Plenty of people are happy and contented with your marriage, until one day their partner demands that they come and get some relationship help with them?


If that sounds like you - read on.


Guess what? You are in a large group. In most couples there is one partner who is “dragged in”. We call them the draggee. So you are not alone – you may even be a group that is nearly half of all those who go to some form of couples therapy or workshop.


There’s a reason you need to be dragged too. Let’s talk about the draggers for a moment – that’s your partner who wants you to come to therapy with them. What might they be thinking?


They probably aren’t thinking “My marriage isn’t going so well, I obviously need to change the way I behave.” No way. Their plot is simply to drag you in front of a professional who can get you to behave like the perfect partner they long for.


Let’s take a step back and look at this picture from the perspective of the couples therapist. One person doesn’t want to be there, and often doesn’t think there is much wrong. And then there’s the other person who knows that they are completely in the right, and wants the therapist to prove it beyond reasonable doubt so their partner would step up to the mark a bit more.


OK, OK. It’s an extreme picture, few couples are really that polarized, but there’s an underlying truth here that is well known to couples therapists. Many Imago therapists start their workshops by asking the draggees and draggers to identify themselves. There’s usually no doubt, people immediately raise their hand when asked which they were. People are pretty quiet though when we talk about whether one partner secretly believes that they don’t even need to be there, because it’s their partner that needs to be fixed.

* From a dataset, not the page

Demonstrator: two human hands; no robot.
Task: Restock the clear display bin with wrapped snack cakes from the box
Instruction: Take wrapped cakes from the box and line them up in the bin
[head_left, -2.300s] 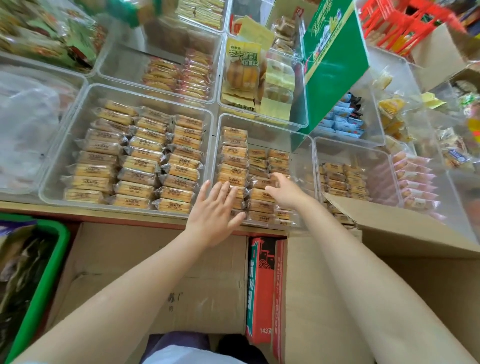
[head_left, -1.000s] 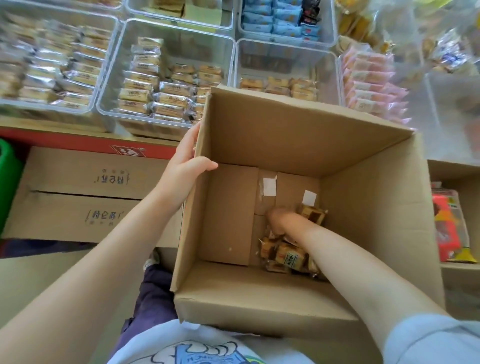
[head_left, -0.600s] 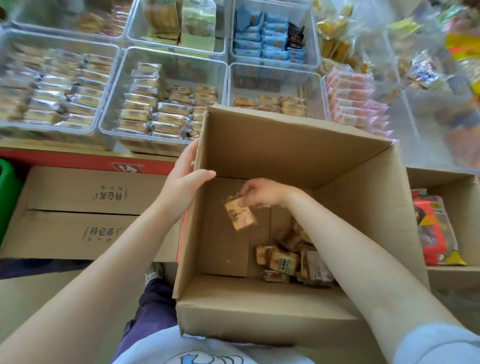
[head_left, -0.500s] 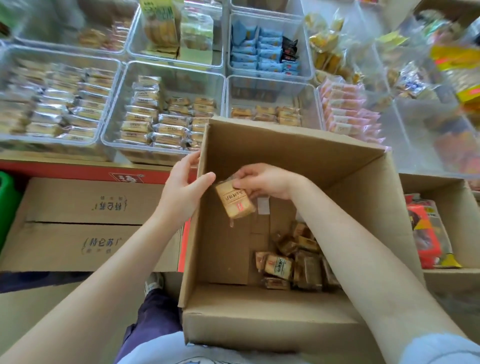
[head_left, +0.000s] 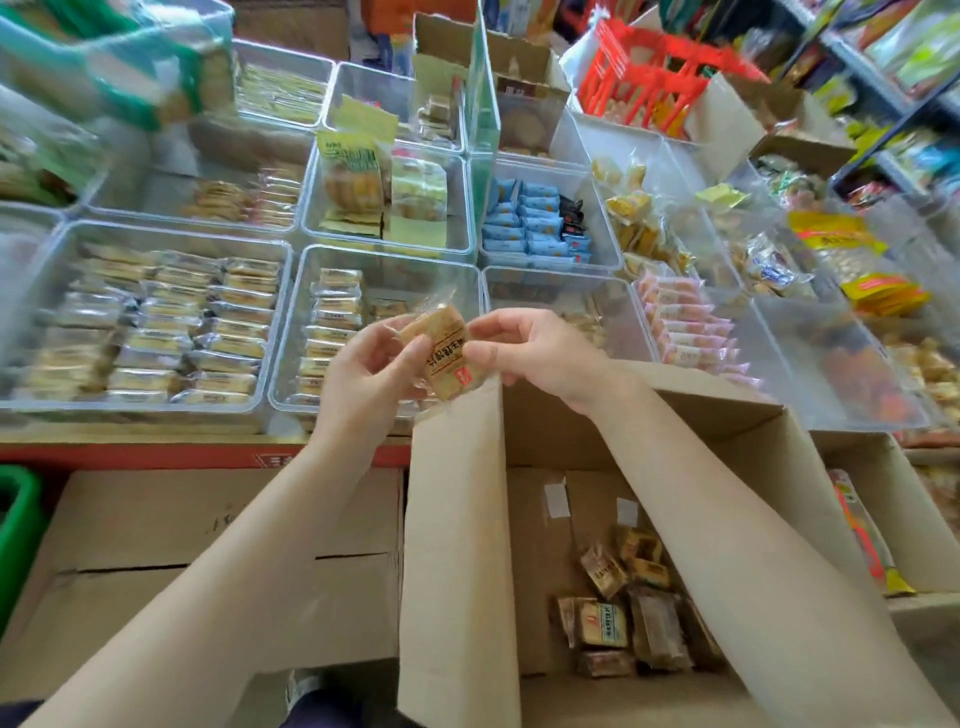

If one person believes they don’t need to change, then a relationship can never improve. But then often people don’t want to change because that might mean admitting that somehow they were wrong. So the first thing to be thrown away when you start Imago couples therapy is any sense of who is right and who is wrong. Instead, it turns out that most people act in ways that make a whole load of sense to them. Imago is about discovering more about why your partner makes sense, and through understanding them more, building a stronger connection.


But then things do change. I might do something which makes sense to me, but which makes my wife very uncomfortable. That’s because my actions mean different things to her, and are interpreted in the context of her history.


With my ex-wife, I loved to walk through the countryside, but if the field ahead was full of cows we would need to detour for miles. For me the cows of England were benign statues in the majestic landscape, and all the better if they licked my hand. But she had grown up in countries where creatures were fearsome and potentially violent, and wouldn’t go through the gate into their pasture. This was a big problem in England where many country walks pass through active dairy farms. Without understanding her past I would be livid to find myself bushwhacking through steep forest rather than taking the nice gentle path past the milk sheds.


Who needed to change? Well, in the end my ex-wife changed me for a different model, not because of the cows, but because of all the other things where we simply didn’t understand what was going on for each of us. But the real answer is that we both needed to change, and that the change could be fun. Change is about learning about each other, and finding ways to enjoy each other more.